— What needs to be done —
Write down, unchanged, the entries from the first line through the line holding "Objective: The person". Include no other line.
⟨
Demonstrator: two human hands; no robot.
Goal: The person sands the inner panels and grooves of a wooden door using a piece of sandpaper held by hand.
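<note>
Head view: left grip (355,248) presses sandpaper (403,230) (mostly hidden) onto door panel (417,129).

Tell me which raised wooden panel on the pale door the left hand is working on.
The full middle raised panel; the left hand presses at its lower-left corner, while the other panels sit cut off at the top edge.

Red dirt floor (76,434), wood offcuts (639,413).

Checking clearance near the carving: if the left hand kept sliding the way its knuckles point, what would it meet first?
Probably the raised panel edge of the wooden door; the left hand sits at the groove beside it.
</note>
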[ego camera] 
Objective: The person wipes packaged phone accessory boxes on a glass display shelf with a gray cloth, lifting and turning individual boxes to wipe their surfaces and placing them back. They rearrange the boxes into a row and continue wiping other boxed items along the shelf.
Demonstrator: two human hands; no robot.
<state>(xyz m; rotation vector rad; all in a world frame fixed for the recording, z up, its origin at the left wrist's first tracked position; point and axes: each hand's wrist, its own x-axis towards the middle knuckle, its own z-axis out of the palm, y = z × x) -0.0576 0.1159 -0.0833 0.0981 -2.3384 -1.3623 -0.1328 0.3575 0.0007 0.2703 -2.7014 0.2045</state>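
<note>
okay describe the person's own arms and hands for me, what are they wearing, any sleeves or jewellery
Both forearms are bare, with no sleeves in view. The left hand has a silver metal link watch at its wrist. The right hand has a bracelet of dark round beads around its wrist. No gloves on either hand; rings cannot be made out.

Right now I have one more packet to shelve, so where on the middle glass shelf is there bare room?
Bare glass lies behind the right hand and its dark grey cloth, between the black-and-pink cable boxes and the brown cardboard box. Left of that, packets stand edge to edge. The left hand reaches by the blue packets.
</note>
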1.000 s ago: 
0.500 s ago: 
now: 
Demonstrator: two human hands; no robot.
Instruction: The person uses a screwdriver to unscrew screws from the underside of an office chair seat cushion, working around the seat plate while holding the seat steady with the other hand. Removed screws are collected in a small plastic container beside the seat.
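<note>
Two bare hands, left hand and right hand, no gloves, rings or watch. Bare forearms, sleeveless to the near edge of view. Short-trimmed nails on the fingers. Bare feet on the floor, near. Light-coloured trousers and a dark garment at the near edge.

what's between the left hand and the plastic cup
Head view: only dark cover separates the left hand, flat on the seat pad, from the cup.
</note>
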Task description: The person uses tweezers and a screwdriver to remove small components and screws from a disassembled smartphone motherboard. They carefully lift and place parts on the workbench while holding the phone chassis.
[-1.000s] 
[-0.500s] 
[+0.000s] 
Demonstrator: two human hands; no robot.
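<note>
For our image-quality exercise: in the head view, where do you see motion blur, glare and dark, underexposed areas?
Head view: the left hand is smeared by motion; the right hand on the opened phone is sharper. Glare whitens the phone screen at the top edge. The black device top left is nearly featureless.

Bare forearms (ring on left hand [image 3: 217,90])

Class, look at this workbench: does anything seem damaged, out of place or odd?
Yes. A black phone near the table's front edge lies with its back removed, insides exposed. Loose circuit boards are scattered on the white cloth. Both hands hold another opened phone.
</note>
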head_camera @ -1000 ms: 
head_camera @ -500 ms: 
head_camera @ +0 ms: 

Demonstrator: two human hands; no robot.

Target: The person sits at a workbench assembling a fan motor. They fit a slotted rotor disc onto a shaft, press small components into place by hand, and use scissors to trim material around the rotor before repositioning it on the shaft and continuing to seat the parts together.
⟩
— Worked solution —
Demonstrator: two human hands; no robot.
Goal: The person sands the inner panels and grooves of a wooden door using a piece of sandpaper held by hand.
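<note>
Head view: left grip (355,248) presses sandpaper (403,230) (mostly hidden) onto door panel (417,129).

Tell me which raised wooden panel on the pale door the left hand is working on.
The full middle raised panel; the left hand presses at its lower-left corner, while the other panels sit cut off at the top edge.

Red dirt floor (76,434), wood offcuts (639,413).

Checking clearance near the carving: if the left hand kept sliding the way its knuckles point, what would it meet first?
Probably the raised panel edge of the wooden door; the left hand sits at the groove beside it.
</note>
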[ego camera] 
Objective: The person wipes packaged phone accessory boxes on a glass display shelf with a gray cloth, lifting and turning individual boxes to wipe their surfaces and placing them back. They rearrange the boxes into a row and continue wiping other boxed items along the shelf.

There is nothing further to this answer.